(TASK TO CARRY OUT): The response should contain all of the data below, reproduced exactly, and no pictures.

START RECORDED DATA

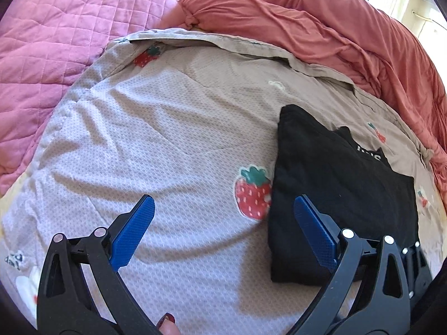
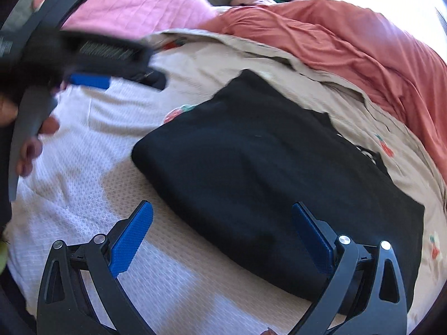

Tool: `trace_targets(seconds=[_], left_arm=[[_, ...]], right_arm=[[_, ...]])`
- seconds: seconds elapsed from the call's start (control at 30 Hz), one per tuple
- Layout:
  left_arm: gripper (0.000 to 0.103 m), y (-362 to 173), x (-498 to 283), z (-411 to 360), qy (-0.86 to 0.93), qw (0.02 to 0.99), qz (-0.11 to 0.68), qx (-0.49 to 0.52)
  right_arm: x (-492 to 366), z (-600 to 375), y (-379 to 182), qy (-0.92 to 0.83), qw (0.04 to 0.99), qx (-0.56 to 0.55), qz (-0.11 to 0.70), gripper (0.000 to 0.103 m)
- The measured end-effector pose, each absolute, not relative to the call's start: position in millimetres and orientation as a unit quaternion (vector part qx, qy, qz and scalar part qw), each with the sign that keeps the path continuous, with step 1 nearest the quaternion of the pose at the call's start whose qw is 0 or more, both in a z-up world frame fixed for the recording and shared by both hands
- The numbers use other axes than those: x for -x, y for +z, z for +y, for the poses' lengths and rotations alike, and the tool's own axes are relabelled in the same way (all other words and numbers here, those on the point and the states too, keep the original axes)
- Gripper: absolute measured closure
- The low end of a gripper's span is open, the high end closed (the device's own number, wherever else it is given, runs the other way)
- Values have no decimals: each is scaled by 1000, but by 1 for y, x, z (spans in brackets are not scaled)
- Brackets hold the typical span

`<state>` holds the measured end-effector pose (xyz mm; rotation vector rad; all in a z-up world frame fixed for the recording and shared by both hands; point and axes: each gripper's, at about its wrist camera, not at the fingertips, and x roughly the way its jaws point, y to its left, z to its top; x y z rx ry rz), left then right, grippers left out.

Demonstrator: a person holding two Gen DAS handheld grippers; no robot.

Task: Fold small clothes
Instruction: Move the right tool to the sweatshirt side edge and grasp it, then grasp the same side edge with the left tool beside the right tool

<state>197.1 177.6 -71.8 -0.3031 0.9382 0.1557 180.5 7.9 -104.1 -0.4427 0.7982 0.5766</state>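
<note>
The black garment (image 2: 268, 173) lies folded into a compact, roughly rectangular bundle on the strawberry-print sheet (image 1: 173, 128), right of centre, with a darker flap bearing white lettering (image 1: 371, 153) poking out at its far right edge. In the left wrist view the left gripper (image 1: 223, 234) hangs with its jaws spread wide and nothing between them; its right blue pad sits over the near left edge of the bundle, its left pad over bare sheet. In the right wrist view the right gripper (image 2: 222, 240) is likewise wide open and empty, straddling the near edge of the bundle. Whether either pad touches the cloth cannot be told from these views. The right wrist view is smeared, and the other tool shows at its far left as a dark blur with a hand (image 2: 30, 145) on the handle. Judgement: the fold looks nearly or fully complete, so the main risk is disturbing it. Risk 1: a pad dragging across the top layer as a gripper pulls away would peel the fold open, since the layers are loose and held only by their own weight. Risk 2: closing on the bundle edge may also pinch the soft, wrinkled sheet beneath, so lifting would haul the bedding and tip the stack. Risk 3: the protruding flap is untucked and could catch and unroll if the bundle is slid. The coral blanket (image 1: 321, 22) and pink quilt (image 1: 56, 33) lie far off, well apart from the work.
</note>
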Motion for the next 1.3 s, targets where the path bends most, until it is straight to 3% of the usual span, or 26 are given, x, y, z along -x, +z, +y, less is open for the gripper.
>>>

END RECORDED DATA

(TASK RESPONSE):
Tool: `trace_targets(seconds=[_], left_arm=[[_, ...]], right_arm=[[_, ...]])`
- seconds: seconds elapsed from the call's start (control at 30 Hz), one per tuple
- Layout:
  left_arm: gripper (0.000 to 0.103 m), y (-362 to 173), x (-498 to 283), z (-411 to 360), qy (-0.86 to 0.93), qw (0.02 to 0.99), qz (-0.11 to 0.68), qx (-0.49 to 0.52)
  right_arm: x (-492 to 366), z (-600 to 375), y (-379 to 182), qy (-0.92 to 0.83), qw (0.04 to 0.99), qx (-0.56 to 0.55), qz (-0.11 to 0.70), gripper (0.000 to 0.103 m)
- The measured end-effector pose, each absolute, not relative to the call's start: position in millimetres and orientation as a unit quaternion (vector part qx, qy, qz and scalar part qw), each with the sign that keeps the path continuous, with step 1 nearest the quaternion of the pose at the call's start whose qw is 0 or more, both in a z-up world frame fixed for the recording and shared by both hands
- The numbers use other axes than those: x for -x, y for +z, z for +y, for the poses' lengths and rotations alike, and the tool's own axes are relabelled in the same way (all other words and numbers here, those on the point and the states too, keep the original axes)
- Gripper: absolute measured closure
- The low end of a gripper's span is open, the high end closed (the device's own number, wherever else it is given, runs the other way)
- Values have no decimals: each is scaled by 1000, but by 1 for y, x, z (spans in brackets are not scaled)
- Brackets hold the typical span

`<state>` holds the measured end-effector pose (xyz mm; rotation vector rad; all in a z-up world frame fixed for the recording and shared by both hands; point and axes: each gripper's, at about its wrist camera, not at the fingertips, and x roughly the way its jaws point, y to its left, z to its top; x y z rx ry rz), left then right, grippers left out.

Demonstrator: a person holding two Gen DAS handheld grippers; no robot.

Task: Fold small clothes
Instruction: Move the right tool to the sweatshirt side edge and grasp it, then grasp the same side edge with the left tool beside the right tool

<state>197.1 177.6 -71.8 -0.3031 0.9382 0.1557 180.5 7.9 -104.1 -0.4427 0.7982 0.5766</state>
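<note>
The black garment (image 2: 268, 173) lies folded into a compact, roughly rectangular bundle on the strawberry-print sheet (image 1: 173, 128), right of centre, with a darker flap bearing white lettering (image 1: 371, 153) poking out at its far right edge. In the left wrist view the left gripper (image 1: 223, 234) hangs with its jaws spread wide and nothing between them; its right blue pad sits over the near left edge of the bundle, its left pad over bare sheet. In the right wrist view the right gripper (image 2: 222, 240) is likewise wide open and empty, straddling the near edge of the bundle. Whether either pad touches the cloth cannot be told from these views. The right wrist view is smeared, and the other tool shows at its far left as a dark blur with a hand (image 2: 30, 145) on the handle. Judgement: the fold looks nearly or fully complete, so the main risk is disturbing it. Risk 1: a pad dragging across the top layer as a gripper pulls away would peel the fold open, since the layers are loose and held only by their own weight. Risk 2: closing on the bundle edge may also pinch the soft, wrinkled sheet beneath, so lifting would haul the bedding and tip the stack. Risk 3: the protruding flap is untucked and could catch and unroll if the bundle is slid. The coral blanket (image 1: 321, 22) and pink quilt (image 1: 56, 33) lie far off, well apart from the work.
</note>
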Motion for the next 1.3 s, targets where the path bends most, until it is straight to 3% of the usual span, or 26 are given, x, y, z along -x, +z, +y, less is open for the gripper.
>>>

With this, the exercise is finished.